Collect all lines from the listing that include the string "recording".

Given information: Begin

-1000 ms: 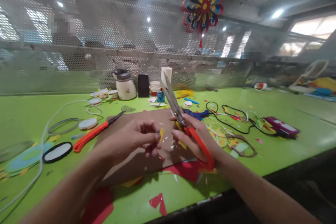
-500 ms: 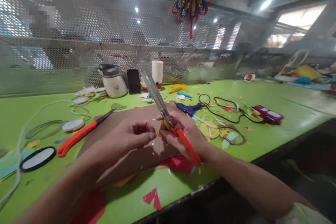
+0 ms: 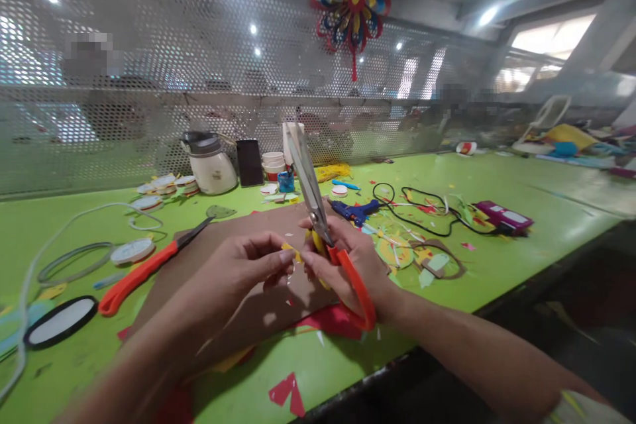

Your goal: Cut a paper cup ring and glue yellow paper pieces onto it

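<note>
My left hand is closed in a pinch on a small piece of yellow paper. Close beside it, my right hand wraps around orange-handled scissors, whose blades point up and away from me. The right thumb and fingertip meet near the other end of the yellow paper. Something yellow also shows by the scissors' pivot, partly covered by fingers. Both hands are above a brown cardboard sheet dotted with tiny paper scraps.
Orange-handled scissors lie at left near a black-rimmed oval. A white jug, phone and paper cups stand behind. A blue glue gun and purple box with black cord lie right. Red paper lies in front.
The view has shifted slightly. The scissors' blades stand more upright, and more of the yellow paper shows between my fingertips. Both hands keep their hold.
</note>
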Demonstrator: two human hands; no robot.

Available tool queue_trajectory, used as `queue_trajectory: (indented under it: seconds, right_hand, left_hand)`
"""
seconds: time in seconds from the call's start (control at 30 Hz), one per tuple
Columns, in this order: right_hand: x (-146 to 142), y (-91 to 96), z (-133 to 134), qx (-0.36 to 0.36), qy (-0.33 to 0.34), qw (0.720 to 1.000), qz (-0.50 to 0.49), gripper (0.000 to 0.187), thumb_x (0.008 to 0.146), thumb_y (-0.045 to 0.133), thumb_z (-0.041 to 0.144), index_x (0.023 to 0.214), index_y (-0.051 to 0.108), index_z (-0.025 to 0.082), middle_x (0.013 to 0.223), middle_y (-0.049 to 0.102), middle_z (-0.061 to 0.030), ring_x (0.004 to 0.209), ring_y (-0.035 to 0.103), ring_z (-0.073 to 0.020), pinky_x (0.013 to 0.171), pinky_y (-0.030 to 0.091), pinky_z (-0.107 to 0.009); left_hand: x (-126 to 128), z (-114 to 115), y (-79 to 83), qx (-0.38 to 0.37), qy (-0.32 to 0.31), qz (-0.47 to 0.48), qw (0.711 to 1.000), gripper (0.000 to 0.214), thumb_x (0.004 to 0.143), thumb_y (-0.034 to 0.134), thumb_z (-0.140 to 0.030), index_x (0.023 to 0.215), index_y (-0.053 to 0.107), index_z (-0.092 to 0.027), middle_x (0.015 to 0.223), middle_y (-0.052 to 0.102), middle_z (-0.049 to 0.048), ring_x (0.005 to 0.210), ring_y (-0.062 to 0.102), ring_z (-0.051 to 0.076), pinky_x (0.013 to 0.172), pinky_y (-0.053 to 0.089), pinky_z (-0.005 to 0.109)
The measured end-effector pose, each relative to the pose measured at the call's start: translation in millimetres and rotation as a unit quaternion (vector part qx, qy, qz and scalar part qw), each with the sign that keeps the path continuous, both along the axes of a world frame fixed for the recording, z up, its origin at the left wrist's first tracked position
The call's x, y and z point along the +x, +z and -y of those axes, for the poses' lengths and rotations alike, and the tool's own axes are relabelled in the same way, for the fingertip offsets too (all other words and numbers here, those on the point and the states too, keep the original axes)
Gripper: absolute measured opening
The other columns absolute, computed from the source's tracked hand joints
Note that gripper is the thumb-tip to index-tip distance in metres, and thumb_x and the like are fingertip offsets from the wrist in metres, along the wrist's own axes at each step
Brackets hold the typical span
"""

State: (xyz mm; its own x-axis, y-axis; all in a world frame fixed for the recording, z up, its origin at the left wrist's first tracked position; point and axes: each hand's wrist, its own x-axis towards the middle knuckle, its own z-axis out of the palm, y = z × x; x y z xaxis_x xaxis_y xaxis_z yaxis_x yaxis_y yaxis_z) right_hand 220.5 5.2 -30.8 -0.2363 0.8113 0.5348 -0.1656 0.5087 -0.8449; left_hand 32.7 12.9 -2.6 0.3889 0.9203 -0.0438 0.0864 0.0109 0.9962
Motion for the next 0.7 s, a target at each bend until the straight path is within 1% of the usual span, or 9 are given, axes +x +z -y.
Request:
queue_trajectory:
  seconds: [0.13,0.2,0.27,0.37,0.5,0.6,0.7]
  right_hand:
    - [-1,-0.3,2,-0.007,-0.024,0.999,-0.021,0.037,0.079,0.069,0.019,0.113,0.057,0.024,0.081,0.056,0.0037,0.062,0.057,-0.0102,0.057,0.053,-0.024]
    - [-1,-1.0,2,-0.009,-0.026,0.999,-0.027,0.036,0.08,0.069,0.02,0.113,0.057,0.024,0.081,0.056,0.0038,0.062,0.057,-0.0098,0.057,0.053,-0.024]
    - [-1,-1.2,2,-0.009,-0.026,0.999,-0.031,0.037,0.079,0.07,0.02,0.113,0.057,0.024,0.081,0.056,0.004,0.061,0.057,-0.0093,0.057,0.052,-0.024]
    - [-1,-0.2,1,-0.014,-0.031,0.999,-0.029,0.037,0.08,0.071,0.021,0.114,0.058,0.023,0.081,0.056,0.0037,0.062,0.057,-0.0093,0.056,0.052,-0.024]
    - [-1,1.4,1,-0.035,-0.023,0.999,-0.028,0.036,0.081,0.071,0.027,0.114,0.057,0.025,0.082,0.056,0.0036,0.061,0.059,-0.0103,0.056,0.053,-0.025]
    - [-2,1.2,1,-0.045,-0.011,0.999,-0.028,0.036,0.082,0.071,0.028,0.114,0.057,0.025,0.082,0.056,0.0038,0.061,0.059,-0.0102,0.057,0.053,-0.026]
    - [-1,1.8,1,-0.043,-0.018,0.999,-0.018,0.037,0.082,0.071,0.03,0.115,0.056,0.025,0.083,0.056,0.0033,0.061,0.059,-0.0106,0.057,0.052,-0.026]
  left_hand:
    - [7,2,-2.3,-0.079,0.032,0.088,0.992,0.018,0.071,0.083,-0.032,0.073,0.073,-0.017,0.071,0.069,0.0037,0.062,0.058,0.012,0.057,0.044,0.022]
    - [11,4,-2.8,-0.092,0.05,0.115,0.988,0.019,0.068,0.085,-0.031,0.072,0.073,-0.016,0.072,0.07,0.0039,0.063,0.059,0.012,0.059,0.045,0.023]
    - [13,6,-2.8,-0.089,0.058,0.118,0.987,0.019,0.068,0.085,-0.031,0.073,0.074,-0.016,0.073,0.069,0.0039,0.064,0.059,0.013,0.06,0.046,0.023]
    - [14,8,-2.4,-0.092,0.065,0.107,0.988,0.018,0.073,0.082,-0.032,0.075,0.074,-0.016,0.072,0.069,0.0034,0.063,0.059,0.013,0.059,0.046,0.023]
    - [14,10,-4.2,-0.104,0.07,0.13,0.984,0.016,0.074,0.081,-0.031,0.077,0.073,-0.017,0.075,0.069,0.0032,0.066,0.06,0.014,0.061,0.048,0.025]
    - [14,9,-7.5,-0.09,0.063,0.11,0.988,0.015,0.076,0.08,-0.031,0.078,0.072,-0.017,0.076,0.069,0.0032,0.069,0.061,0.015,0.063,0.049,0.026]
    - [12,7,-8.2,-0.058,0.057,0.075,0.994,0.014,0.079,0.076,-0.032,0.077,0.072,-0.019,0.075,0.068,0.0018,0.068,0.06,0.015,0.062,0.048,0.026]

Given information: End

Task response —
The measured end-effector pose, each relative to the pose measured at the call's start: translation in millimetres and rotation as a unit quaternion (vector part qx, qy, qz and scalar part qw), each with the sign that keeps the path continuous, both along the axes of a world frame fixed for the recording, z up, its origin at the left wrist's first tracked position
State: (xyz mm; its own x-axis, y-axis; all in a world frame fixed for the recording, z up, its origin at the left wrist's first tracked position; point and axes: each hand's wrist, its own x-axis towards the middle knuckle, its own z-axis out of the palm, y = z × x; x y z xaxis_x xaxis_y xaxis_z yaxis_x yaxis_y yaxis_z) right_hand 220.5 5.2 -30.8 -0.2363 0.8113 0.5348 -0.1656 0.5087 -0.8449; left_hand 32.7 12.9 -2.6 0.3889 0.9203 -0.0438 0.0864 0.0109 0.9962

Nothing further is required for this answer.